=== WORK ORDER ===
Please report each line of the data below that contains "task".

RECORDS FOR THE EXERCISE START

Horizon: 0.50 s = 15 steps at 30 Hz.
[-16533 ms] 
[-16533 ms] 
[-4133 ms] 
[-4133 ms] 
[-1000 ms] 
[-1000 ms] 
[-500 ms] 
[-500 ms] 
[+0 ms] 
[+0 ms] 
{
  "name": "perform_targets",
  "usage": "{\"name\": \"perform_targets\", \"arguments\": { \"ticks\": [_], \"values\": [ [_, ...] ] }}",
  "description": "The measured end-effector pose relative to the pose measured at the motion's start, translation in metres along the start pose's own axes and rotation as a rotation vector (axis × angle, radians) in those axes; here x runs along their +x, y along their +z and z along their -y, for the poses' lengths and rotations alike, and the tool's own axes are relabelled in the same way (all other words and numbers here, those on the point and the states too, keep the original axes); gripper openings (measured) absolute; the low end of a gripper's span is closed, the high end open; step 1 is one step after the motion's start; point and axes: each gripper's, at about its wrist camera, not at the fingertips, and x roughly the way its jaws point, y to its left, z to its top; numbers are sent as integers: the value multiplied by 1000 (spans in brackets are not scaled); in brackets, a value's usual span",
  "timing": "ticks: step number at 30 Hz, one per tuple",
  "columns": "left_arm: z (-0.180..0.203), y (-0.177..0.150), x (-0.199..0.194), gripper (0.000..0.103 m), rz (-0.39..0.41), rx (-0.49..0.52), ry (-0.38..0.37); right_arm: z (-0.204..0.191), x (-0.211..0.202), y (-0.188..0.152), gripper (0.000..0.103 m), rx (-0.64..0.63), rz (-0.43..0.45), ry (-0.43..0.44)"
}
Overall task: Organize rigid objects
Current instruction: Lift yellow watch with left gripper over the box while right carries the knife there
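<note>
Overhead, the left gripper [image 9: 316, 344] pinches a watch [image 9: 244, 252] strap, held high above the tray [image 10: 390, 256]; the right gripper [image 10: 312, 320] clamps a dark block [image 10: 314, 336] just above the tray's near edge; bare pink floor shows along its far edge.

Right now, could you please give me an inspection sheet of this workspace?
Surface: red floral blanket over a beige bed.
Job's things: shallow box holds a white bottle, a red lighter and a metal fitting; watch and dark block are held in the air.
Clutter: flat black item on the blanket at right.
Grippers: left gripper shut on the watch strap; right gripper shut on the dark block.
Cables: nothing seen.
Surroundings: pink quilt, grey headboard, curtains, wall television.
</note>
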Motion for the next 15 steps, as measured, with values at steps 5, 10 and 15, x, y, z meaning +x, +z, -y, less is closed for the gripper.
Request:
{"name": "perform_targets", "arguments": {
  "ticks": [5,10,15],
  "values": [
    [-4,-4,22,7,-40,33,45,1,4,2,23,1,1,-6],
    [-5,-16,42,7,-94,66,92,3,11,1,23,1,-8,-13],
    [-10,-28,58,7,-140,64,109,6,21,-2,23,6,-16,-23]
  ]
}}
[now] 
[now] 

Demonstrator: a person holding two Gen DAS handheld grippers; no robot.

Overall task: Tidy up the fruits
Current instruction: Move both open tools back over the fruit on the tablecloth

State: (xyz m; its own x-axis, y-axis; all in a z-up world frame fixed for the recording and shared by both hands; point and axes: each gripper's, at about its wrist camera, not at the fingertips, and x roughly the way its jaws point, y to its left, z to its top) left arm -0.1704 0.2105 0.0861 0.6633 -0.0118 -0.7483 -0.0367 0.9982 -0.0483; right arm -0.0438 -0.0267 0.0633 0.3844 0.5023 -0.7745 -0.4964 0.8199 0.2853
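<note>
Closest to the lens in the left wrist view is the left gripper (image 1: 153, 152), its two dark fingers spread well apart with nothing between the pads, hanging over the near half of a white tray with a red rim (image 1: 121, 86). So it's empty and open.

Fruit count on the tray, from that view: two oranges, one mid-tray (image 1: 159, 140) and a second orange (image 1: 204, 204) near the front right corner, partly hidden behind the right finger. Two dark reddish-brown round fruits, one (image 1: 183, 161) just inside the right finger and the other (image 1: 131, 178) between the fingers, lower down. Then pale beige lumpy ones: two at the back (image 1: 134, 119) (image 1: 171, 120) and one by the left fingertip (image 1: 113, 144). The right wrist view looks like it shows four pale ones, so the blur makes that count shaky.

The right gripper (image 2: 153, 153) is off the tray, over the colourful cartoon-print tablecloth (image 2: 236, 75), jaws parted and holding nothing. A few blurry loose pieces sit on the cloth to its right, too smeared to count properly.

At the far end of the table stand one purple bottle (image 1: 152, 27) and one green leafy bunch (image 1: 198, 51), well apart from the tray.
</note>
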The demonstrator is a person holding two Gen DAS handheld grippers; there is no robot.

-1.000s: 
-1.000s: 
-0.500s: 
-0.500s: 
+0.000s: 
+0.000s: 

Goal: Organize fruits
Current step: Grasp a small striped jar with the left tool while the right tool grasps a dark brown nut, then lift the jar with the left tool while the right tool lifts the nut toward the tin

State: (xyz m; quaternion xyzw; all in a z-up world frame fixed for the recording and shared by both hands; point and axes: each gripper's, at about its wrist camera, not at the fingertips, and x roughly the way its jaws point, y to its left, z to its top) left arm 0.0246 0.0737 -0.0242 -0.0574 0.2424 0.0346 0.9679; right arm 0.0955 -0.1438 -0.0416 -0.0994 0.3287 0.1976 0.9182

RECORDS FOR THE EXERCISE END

=== SOLUTION TO THIS EXERCISE ===
Overall task: Organize rigid objects
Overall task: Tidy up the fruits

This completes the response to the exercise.